Energy-Aware DNN Graph Optimization
Yu Wang, Rong Ge, Shuang Qiu
TL;DR
The paper addresses energy-aware optimization of DNN computation graphs by enabling substitutions that produce equivalent graphs and by assigning node-level algorithms to minimize a cost combining energy and time. It introduces a two-level search: an outer search over graph substitutions with a tunable parameter α and an inner search over per-node algorithm assignments with a neighborhood distance d, guided by a cost model that aggregates node-level energy and time into graph-level metrics. The cost model supports linear and multiplicative combinations of energy and time and can also optimize for power, enabling flexible energy-delay tradeoffs. Evaluations on CNNs (Inception-v3, SqueezeNet, ResNet-50) show up to 24% energy savings with negligible performance impact, validating the approach and its applicability to energy-constrained deployments. The work offers practical methods for real-time or online deployment, leveraging per-node profiling and a scalable search to navigate the expanded graph-and-algorithm space while preserving accuracy.
Abstract
Unlike existing work in deep neural network (DNN) graphs optimization for inference performance, we explore DNN graph optimization for energy awareness and savings for power- and resource-constrained machine learning devices.

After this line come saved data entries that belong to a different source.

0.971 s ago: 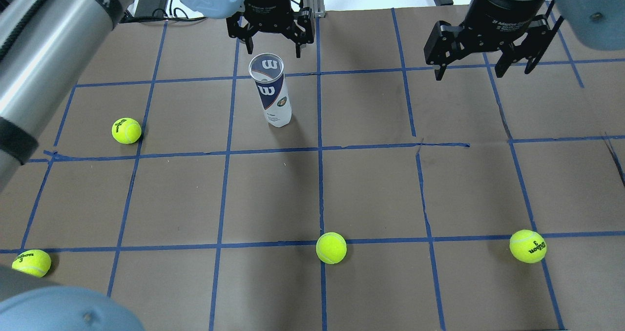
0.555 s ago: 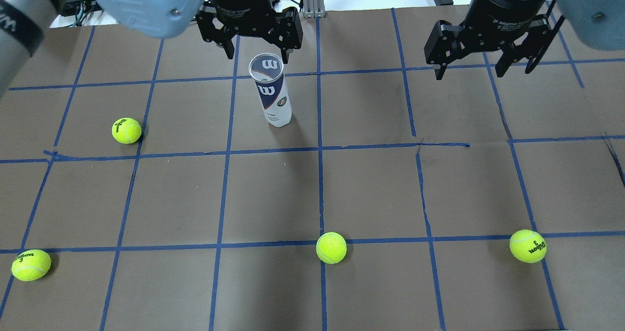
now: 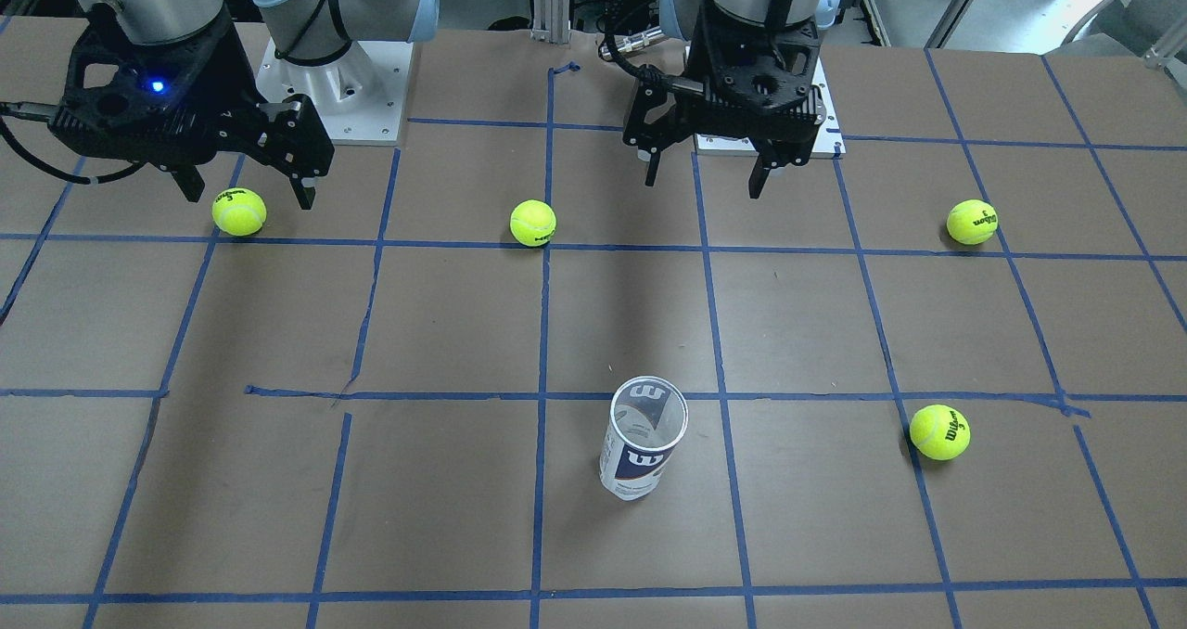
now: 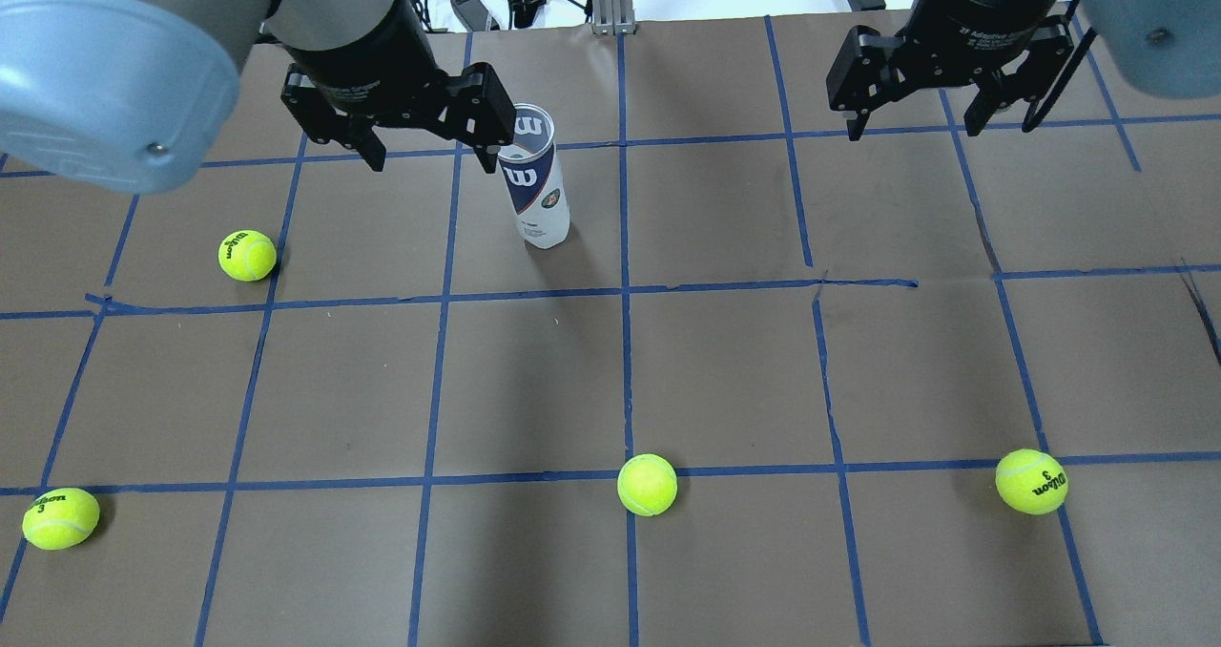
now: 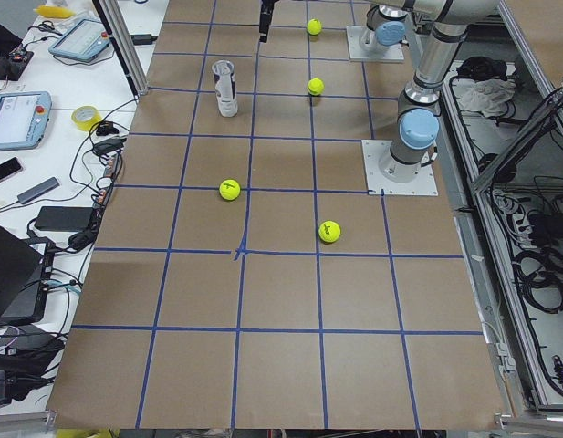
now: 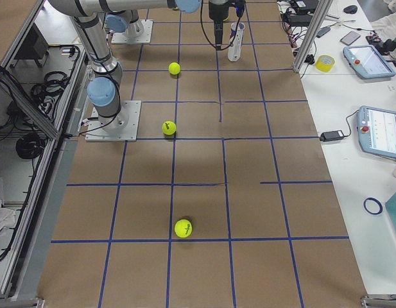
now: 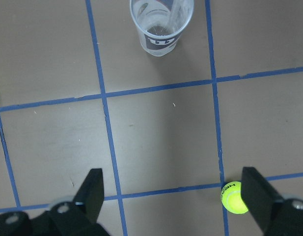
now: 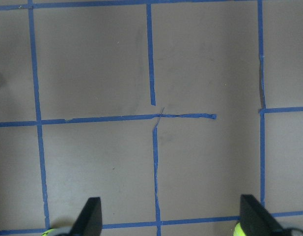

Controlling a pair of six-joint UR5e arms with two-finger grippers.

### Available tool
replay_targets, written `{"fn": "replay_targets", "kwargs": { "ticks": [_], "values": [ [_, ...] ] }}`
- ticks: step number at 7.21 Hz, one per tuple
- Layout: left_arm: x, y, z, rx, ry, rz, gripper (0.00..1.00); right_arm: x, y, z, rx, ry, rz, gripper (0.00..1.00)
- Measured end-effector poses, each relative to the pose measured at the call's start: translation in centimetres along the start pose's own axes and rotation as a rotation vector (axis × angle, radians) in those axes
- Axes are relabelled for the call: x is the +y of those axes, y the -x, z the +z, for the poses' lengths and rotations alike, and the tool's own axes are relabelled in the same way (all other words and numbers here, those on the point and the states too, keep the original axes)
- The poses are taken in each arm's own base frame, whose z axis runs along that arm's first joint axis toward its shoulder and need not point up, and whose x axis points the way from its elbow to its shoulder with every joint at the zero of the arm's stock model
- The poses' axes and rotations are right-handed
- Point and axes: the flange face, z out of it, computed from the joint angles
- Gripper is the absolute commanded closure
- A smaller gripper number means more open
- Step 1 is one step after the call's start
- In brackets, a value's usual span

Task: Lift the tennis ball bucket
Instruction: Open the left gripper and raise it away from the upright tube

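Tennis ball bucket rim partly behind left claw, overhead view

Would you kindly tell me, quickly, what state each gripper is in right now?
Left gripper: open, holding nothing.
Right gripper: open, holding nothing.

Tennis ball bucket upright on table, open paper on every side. Nearest tennis ball well apart to left. Three other balls in row near robot. Left gripper high, jaws wide, nothing between it and bucket.
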Motion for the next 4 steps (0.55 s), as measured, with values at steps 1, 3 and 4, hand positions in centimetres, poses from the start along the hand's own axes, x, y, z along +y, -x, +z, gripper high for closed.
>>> {"fn": "replay_targets", "kwargs": {
  "ticks": [1,3,4],
  "values": [
    [-0.16,1.08,-0.36,0.011,-0.008,-0.001,0.00,-0.31,0.49,0.04,-0.022,-0.018,-0.003,0.00],
    [-0.37,1.92,-0.63,0.013,-0.026,0.026,0.00,-0.64,1.22,0.14,-0.069,-0.037,-0.007,0.00],
    [-0.53,2.01,-0.68,0.012,-0.041,0.036,0.00,-0.59,1.33,0.41,-0.074,-0.033,-0.009,0.00]
  ]
}}
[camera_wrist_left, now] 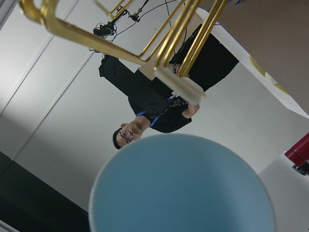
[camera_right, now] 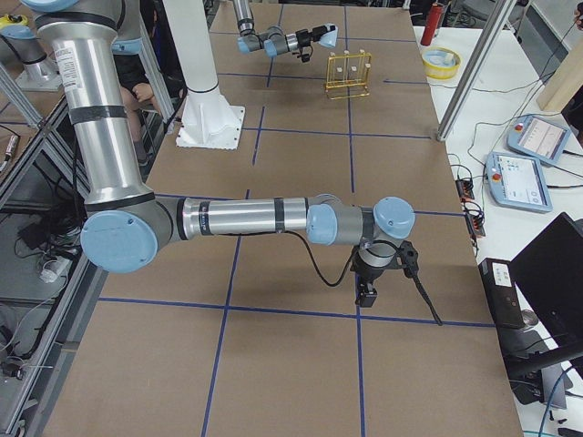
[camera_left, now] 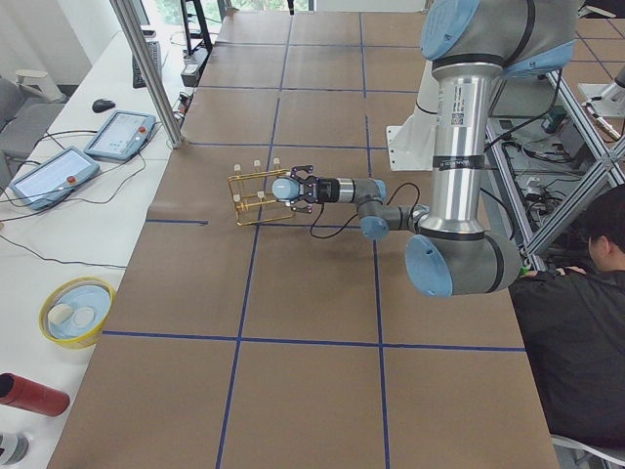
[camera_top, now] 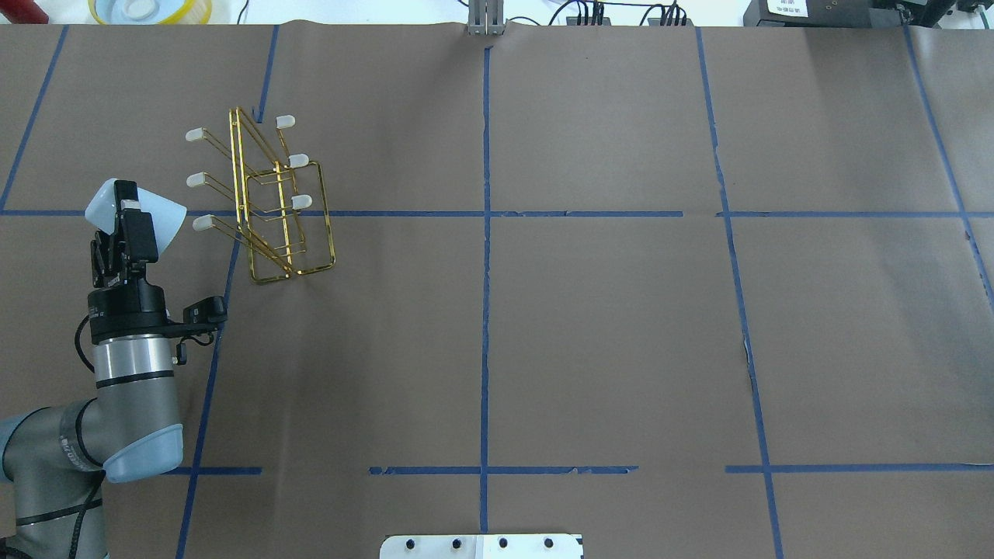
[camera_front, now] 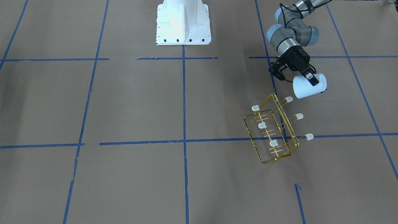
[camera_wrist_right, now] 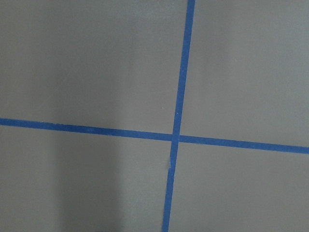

We present a method that allows users to optimize energy consumption or balance between energy and inference performance for DNN graphs. This method efficiently searches through the space of equivalent graphs, and identifies a graph and the corresponding algorithms that incur the least cost in execution. We implement the method and evaluate it with multiple DNN models on a GPU-based machine. Results show that our method achieves significant energy savings, i.e., 24% with negligible performance impact.